2. Die Allerseligste ist ohne den Makel der *Erbsünde* empfangen; dies impliziert insbesondere, daß es eine solche *gibt* und wir anderen unter ihr leiden. „Erwählt“ wurde auch Elija. Und Jeremia (sehr ergreifend zu lesen) (*). Und die Apostel. Und der hl. Benedikt. Und die hl. Margareta Maria. Und der meines Wissens nicht einmal als Heiliger verehrte König Chlodwig der Franken. (**) Und unsere Gastgeberin. Und, zumindest zum Allgemeinchristen, ich.
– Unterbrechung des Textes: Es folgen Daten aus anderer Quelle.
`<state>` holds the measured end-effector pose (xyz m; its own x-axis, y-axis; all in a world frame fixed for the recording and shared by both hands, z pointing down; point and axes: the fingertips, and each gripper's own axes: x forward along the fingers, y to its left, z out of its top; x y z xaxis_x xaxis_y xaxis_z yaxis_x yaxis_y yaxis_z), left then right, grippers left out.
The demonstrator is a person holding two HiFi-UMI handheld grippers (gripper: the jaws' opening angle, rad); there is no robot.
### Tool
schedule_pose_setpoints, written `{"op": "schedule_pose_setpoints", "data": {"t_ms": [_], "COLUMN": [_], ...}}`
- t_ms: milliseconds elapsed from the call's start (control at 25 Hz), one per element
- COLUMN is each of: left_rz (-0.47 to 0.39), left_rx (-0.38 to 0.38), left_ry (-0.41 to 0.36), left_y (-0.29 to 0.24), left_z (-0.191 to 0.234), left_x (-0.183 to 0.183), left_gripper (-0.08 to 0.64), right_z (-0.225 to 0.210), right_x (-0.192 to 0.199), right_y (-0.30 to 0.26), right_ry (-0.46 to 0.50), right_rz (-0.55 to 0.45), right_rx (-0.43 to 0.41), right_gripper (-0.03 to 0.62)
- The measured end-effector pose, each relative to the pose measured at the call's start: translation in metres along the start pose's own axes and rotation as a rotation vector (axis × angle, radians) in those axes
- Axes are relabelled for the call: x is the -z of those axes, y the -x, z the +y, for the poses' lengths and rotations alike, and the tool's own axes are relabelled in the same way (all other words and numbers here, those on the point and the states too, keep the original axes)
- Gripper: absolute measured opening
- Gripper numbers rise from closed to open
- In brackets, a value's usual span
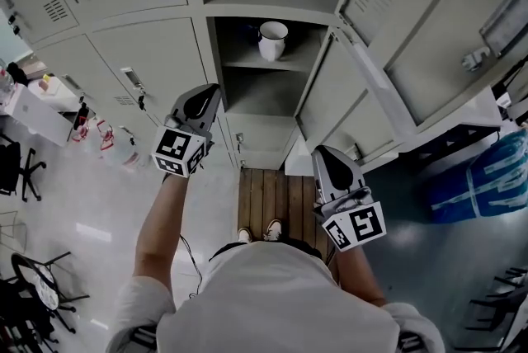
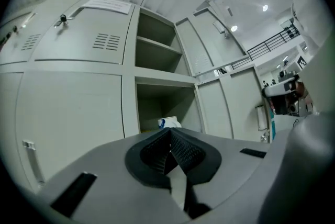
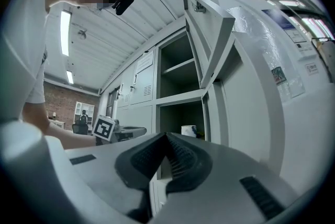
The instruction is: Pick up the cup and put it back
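Cup (image 1: 273, 40): white, upright on shelf (image 1: 243, 60) inside open locker (image 1: 213, 54), well apart from both my tools. My guess is ceramic: stiff, some weight, glazed and so slippery, would chip if knocked on metal. Handle not made out from here. My left gripper (image 1: 206, 96): jaws together, nothing between. My right gripper (image 1: 326, 157): same, closed and empty. Must spread jaws before reach. Best hold, I judge: pinch rim wall, one pad inside, one outside. Keep cup upright.
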<state>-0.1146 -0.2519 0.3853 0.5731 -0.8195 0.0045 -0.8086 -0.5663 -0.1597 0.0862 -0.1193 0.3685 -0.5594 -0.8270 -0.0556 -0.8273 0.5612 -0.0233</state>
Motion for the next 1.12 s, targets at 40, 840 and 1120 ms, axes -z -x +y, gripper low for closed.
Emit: {"op": "schedule_pose_setpoints", "data": {"t_ms": [40, 840, 1120], "left_rz": [-0.007, -0.086, -0.133], "left_rx": [-0.006, -0.132, -0.243], "left_ry": [-0.003, 0.031, 0.036], "left_y": [0.006, 0.150, 0.188], "left_z": [0.002, -0.010, -0.016], "left_x": [-0.004, -0.036, -0.046], "left_gripper": [0.021, 0.021, 0.021], "right_z": [-0.001, -0.027, -0.033], "right_x": [0.000, -0.003, -0.006], "right_y": [-0.001, 0.002, 0.008], "right_ry": [-0.001, -0.026, -0.021], "right_rz": [-0.002, -0.026, -0.030], "right_rx": [0.000, 0.068, 0.095], "right_gripper": [0.017, 0.017, 0.017]}}
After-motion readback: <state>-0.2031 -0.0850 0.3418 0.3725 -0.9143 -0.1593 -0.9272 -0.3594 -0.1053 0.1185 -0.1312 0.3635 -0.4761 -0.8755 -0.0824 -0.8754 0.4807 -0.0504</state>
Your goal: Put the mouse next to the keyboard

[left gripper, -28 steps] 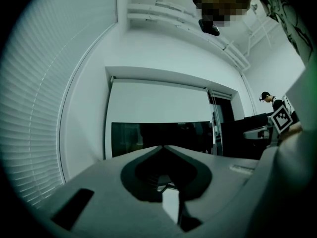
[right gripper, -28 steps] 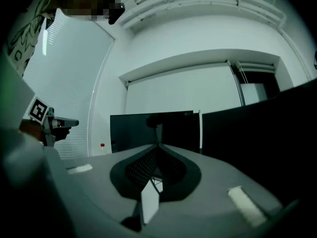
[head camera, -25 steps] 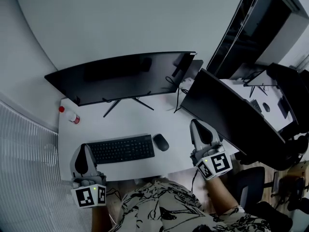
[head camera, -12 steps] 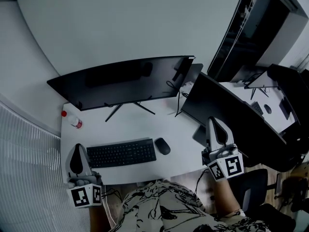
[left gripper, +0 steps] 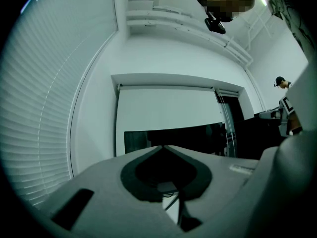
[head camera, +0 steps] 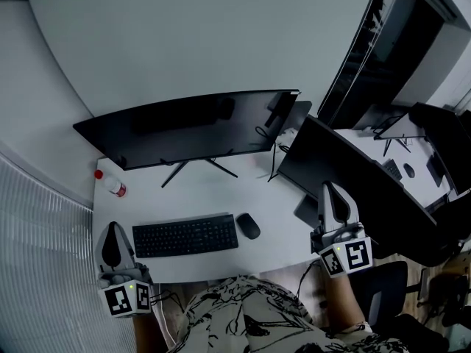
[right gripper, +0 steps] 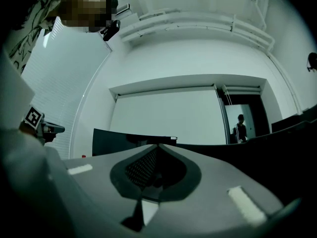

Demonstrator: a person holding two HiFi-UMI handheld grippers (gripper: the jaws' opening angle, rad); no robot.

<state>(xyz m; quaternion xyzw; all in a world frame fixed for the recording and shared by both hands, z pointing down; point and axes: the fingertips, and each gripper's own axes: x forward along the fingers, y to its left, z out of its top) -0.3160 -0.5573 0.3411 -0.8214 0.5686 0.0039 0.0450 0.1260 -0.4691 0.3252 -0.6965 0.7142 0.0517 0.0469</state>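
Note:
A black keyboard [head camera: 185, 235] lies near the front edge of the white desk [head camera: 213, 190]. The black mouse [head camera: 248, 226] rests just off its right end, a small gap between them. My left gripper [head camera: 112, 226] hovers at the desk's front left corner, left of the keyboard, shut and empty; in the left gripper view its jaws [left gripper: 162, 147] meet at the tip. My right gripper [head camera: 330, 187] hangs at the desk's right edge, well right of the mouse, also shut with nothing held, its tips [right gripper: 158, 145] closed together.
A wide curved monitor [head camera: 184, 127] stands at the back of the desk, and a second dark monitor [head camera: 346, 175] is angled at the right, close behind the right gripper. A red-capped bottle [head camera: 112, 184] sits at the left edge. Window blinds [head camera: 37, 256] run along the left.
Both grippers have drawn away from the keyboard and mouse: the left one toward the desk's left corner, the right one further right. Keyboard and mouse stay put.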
3. Der entscheidende und in der Vergangenheit bis zur Klärung ja auch fragliche Punkt ist, daß diese Bewahrung wirklich im Moment der Empfängnis geschehen ist. Die Freiheit Mariens von der Erbsünde war ja eigentlich nie strittig, seit das Thema auf den Tisch gekommen war, aber es hat sehr wohl sehr eminente und, da das Dogma damals noch nicht bestand, auch rechtgläubige Theologen gegeben, die davon ausgingen, Gott müsse quasi pro forma noch quasi ein paar Sekunden gewartet haben, bevor er die Erbsünde, die sie sich dem normalen Verlauf der Dinge gemäß zugezogen hätte, wegnahm. Duns Scotus hat dann den Ausweg gewiesen, und das Dogma wies insbesondere diese Annahme ausdrücklich zurück. (Für Mathematiker: in diesem Fall ist Epsilon ausnahmsweise tatsächlich null, weil, wie Scotus mit Recht gesagt hat, warum nicht.) Deswegen muß der Festname beinhalten, daß die Befreiung von der Erbsünde wirklich im Moment der Empfängnis erfolgte und nicht erst später.
* Und der wurde sogar, wie später noch Johannes der Täufer, im Mutterleib von der Erbsünde befreit! Aber sie waren beide eben nicht unbefleckt empfangen.
** Erwählt war auch Chlodwig, König der Franken,
dem wir den christlichen Glauben verdanken.
Eine Frage hätte ich zu diesem Dogma: Wenn Maria wirklich von Anfang an von der Erbsünde befreit war und nicht gesündigt hat wusste sie dann, dass mit ihr etwas anders war? Wie lebte sie in einer Welt, die von ihr verschieden ist? Sie konnte ja dann auch kein einziges Mal in ihrem Leben eine Schuld bekennen, da sie ja nie eine Sünde begangen hat. Ich muss sagen, dass ich bei aller Verehrung für die Gottesmutter und dieses Dogma und das dazugehörige Fest so meine wenn man so will psychologischen Schwierigkeiten damit habe.
Ich finde, das sind spannende Fragen, die ich freilich nicht beantworten kann :D. Ich denke, sie wusste, dass mit ihr etwas anders war. Es gibt ja viele Geschichten von Erwählung in der heiligen Schrift (wenn auch anderer Art), und die Leute merken immer, dass etwas anders ist mit ihnen, weil Gott sie ja berührt hat. Den zweiten Teil des Kommentars verstehe ich nicht so ganz. Warum ist das psychologisch problematisch? In dem Sinne „Dann ist sie ja viel besser als ich“? Ich denke, es ist eher ein Grund zu großer Freude, oder? Denn es ist ja gerade nicht ihr Verdienst, ohne Sünde zu sein. Ihr Verdienst ist, Ja gesagt zu haben. Und das können wir ja auch jeden Tag wieder tun bzw. wenigstens versuchen.